[[ ENTRIES SUPPLIED open ]]
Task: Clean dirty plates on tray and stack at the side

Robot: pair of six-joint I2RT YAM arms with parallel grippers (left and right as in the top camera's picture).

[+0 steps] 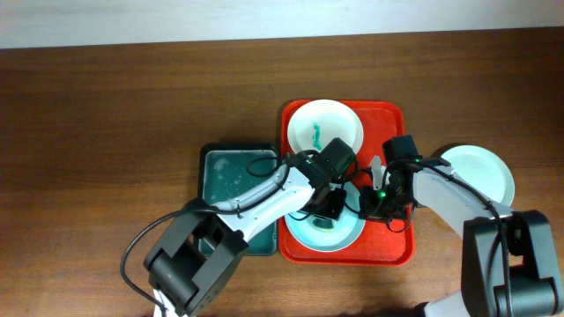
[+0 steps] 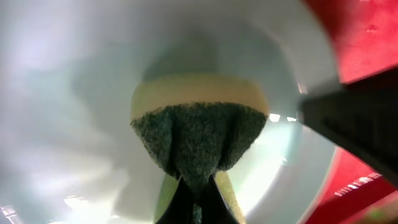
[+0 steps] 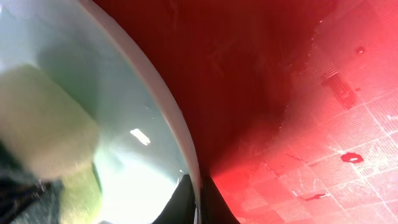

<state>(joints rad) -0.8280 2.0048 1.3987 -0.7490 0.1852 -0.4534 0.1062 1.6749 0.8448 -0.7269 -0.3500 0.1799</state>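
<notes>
Step in hand: scrubbing. The left gripper point(image 2: 196, 190), closed tight on the sponge point(image 2: 199, 124), presses into the pale blue plate point(image 1: 302, 234) at the tray's point(image 1: 397, 251) 6 o'clock. The right gripper point(image 3: 199, 202) pinches its rim. Next, probably: finish wiping, then stack it on the pale green plate point(image 1: 480, 172) at 3 o'clock.

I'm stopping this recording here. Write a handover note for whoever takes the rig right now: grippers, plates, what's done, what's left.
Grippers: the left gripper is shut on the sponge, which is pressed into the pale blue plate. The right gripper pinches that plate's rim.
Things: the pale blue plate lies at the robot-side end of the red tray, the smeared plate at the far end. The dark green basin sits left of the tray.
Done: one clean plate lies on the table right of the tray.
Left: finish the pale blue plate and stack it, then clean and stack the smeared plate.
</notes>
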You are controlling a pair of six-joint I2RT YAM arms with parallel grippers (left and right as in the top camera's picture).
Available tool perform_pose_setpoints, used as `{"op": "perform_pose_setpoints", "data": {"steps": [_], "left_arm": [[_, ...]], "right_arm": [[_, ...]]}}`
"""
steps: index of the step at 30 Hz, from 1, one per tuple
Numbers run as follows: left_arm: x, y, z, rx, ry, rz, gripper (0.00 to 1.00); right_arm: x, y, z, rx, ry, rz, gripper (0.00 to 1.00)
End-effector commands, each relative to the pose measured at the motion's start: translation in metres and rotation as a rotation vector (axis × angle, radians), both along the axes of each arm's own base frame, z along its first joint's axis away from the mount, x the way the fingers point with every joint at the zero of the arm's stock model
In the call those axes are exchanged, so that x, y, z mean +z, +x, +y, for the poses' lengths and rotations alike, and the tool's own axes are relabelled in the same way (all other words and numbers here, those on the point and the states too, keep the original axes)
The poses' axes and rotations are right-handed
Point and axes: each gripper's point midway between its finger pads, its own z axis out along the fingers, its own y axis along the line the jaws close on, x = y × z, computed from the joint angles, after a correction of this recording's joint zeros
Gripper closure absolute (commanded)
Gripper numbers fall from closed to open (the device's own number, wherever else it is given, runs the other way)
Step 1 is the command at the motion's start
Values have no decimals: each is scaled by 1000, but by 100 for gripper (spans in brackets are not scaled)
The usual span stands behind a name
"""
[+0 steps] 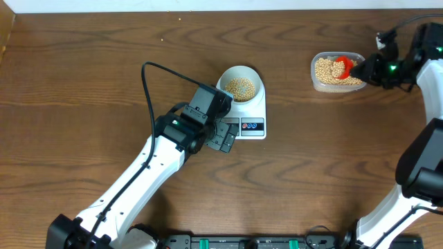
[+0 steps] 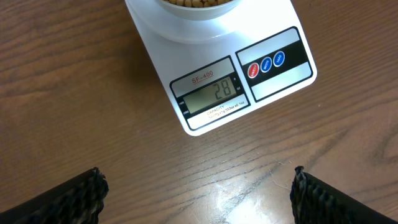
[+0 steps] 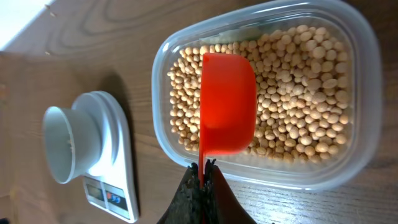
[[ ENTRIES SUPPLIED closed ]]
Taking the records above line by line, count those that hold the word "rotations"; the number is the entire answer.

WRITTEN RESPONSE
2